Incurred in this error today. Not sure what was the OP scenario, but in my team's case we had:
- TypeScript v1.8.10
- Webpack-based development build with concatenation, source maps, no optimization/uglification
- Angular 2 dependency injection
- Both base and derived classes defined in same file (say,
dependencies.ts
)
- Base class defined after derived class
- No compile errors nor warnings
- Console log showing
Uncaught TypeError: Cannot read property 'prototype' of undefined
- Call stack pointing at internal
__extends
function on the last line of another class, in another file (say client.ts
), importing those as dependencies
In code:
// dependencies.ts
import { Injectable } from 'angular2/core';
@Injectable()
export class LocalStorageService extends BaseStorageService {
constructor() {
super(localStorage);
}
}
class BaseStorageService {
constructor(private storage: Storage) {}
// ...
}
and:
// client.ts
import { Injectable } from 'angular2/core';
import { LocalStorageService } from './dependencies';
@Injectable()
export class AuthStorageService {
constructor(private permanentStorage: LocalStorageService) { }
// ...
} // <-- call stack pointed here with inner '__extends' function
Problem solved by defining base class before derived class. After a quick search & read, this seems related to known (and unresolved?) TypeScript issues, e.g. #21 and #1842.
HTH
The order of the scripts on your HTML matters.
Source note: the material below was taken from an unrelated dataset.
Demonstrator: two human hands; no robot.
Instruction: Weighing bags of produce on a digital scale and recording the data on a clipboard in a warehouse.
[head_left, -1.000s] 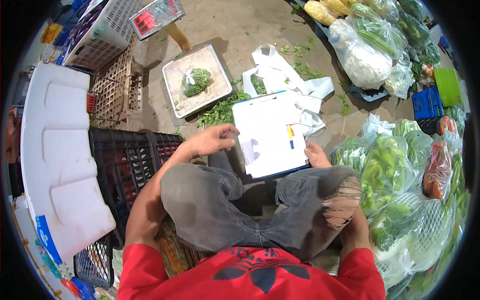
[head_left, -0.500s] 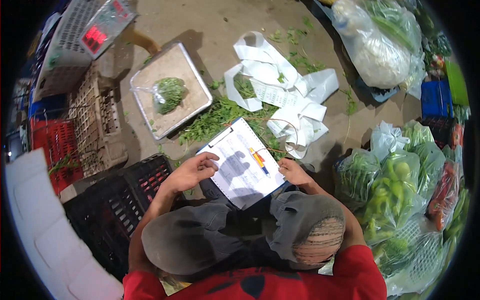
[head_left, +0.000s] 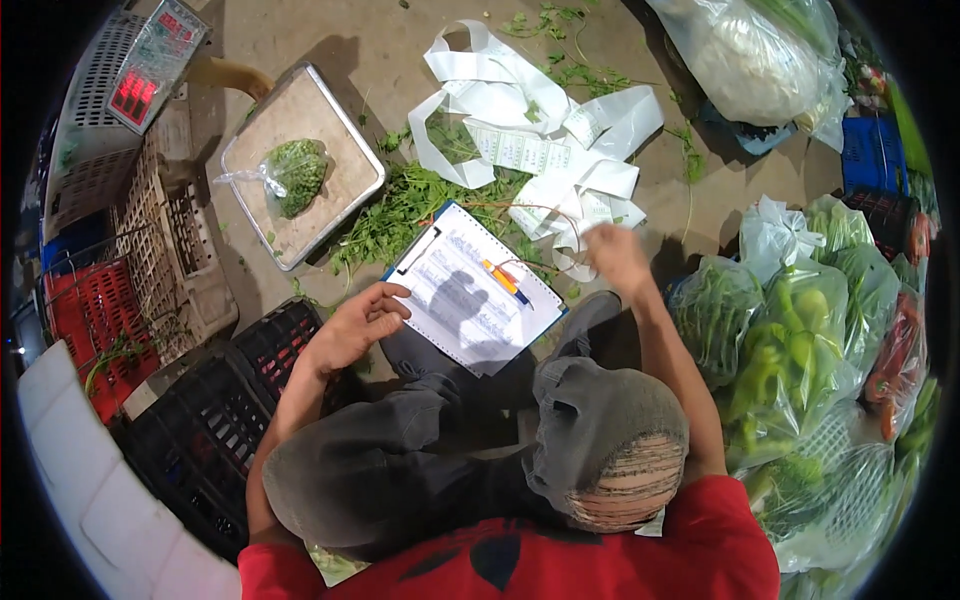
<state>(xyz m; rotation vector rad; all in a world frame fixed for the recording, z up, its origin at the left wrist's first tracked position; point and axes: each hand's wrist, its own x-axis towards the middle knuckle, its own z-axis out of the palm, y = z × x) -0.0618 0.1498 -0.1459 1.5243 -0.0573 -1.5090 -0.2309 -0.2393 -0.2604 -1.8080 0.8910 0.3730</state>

Say you have a TypeScript file A.ts
that defines an abstract class
and a file B.ts
with a class that extends the abstract class in A.ts
export abstract class ShipmentsListScope implements IShipmentsListScope {
A.ts
:
module app.example{
"use strict";
interface IMyInterface{
// ..
}
export abstract class MyAbstract implements IMyInterface{
// ..
}
}
B.ts
module app.example{
"use strict";
class MyChildClass extends MyAbstract {
// ...
}
}
then in your HTML you have to ensure that the order of the scripts is correct once the javascripts have been generated:
<script src="/app/example/A.js"></script> <!-- A.js BEFORE -->
<script src="/app/example/B.js"></script>
I had the same problem and it was caused by export default
statements. To fix it I simply removed those and imported the required items another way:
BEFORE
A.ts
export default MyClass;
class MyClass { ... }
B.ts
import MyClass from "./A";
class MyClass2 extends MyClass { ... }
AFTER
A.ts
export class MyClass { ... }
B.ts
import { MyClass } from "./A";
class MyClass2 extends MyClass { ... }
Just leaving here how I solved this issue for my case : I missed a reference at the top of the TS file and it was totally ok for the build, whereas I had the same error on runtime. Adding the reference that seemed to be optional solved my runtime issue.